Renata Mendes, gerente de advocacia da Endeavor
Renata Mendes, gerente de advocacia da Endeavor.| Divulgação/Endeavor

“O texto é inédito até para quem participou, pois o governo trabalhou nele por dois meses até chegar ao modelo final que foi à consulta. O interessante foi deixar aberta para o público a questão da definição do que é uma startup, tema que gerou muitas discussões. As próprias startups vão poder dizer o que é importante para ser considerada uma startup”, ressalta Renata Mendes, gerente de advocacia da Endeavor, organização que apoia o empreendedorismo no Brasil e em 37 países. A empresa participou da roda de discussão que ocorreu em São Paulo (as outras três foram em Brasília).

Fernando Bousso, advogado sênior da equipe de tecnologia e proteção de dados do Baptista Luz Advogados e mentor da aceleradora Darwin, ressalta que o Brasil tem um ecossistema com diversos players como aceleradoras, fundos de investimento, investidores anjo, e universidades, mas o ambiente de negócios é muito burocrático.

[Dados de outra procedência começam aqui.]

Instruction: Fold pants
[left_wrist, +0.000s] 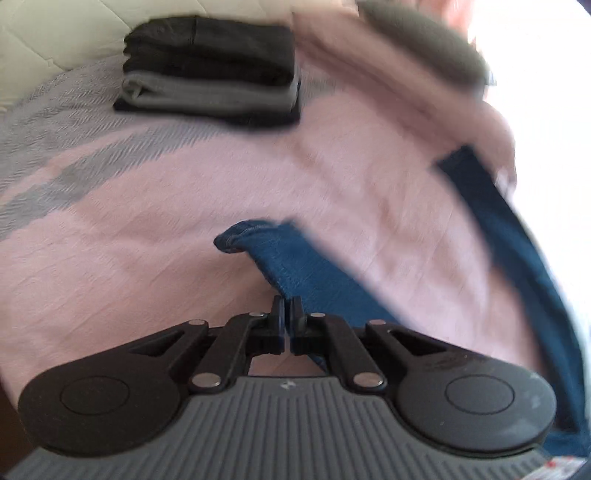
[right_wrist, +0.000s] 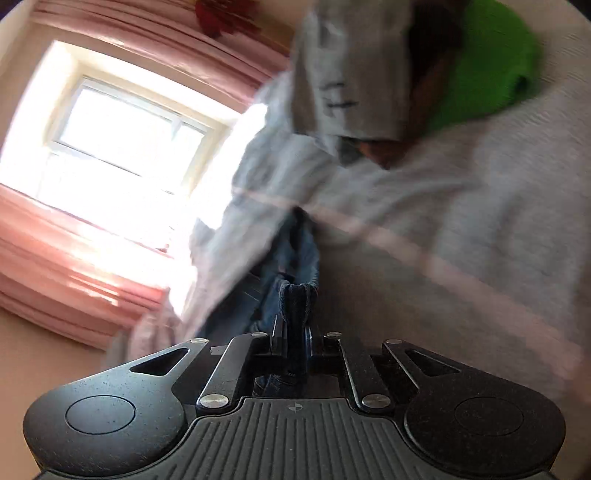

“É preciso promover algumas mudanças que fomentem a inovação e facilitem a captação de investimentos. O marco legal visa a justamente complementar e, eventualmente, quando necessário, ajustar o ambiente regulatório. Nós participamos das discussões para elaboração do documento e vamos contribuir na consulta pública e eventuais audiências públicas”, diz Bousso.

O texto foi bem recebido também pelas startups. Luciano Tavares, fundador da fintech Magnetis afirma que uma regulação atenta às mudanças do mercado é fundamental para o crescimento de novos modelos de negócios no Brasil.

“O Marco Legal é muito bem-vindo por desburocratizar o desenvolvimento das startups, abrindo caminho para a expansão desse mercado. A expectativa é de que a regulamentação contribua para o crescimento das fintechs como um todo, atraindo investimentos para o mercado e fomentando novos modelos de negócios”, diz Tavares.

Bernardo Pascowitch, fundador e CEO da Yubb, observa que muitas vezes as startups têm dificuldade de fazer parcerias com instituições de maior porte, que têm preocupação com segurança jurídica, principalmente em relação a serviços financeiros. Para ele, faz falta ter um marco legal, com regime tributário específico para startups de base tecnológica. “Essa é uma oportunidade de termos um regime jurídico próprio e incentivos”, diz Parscowitch.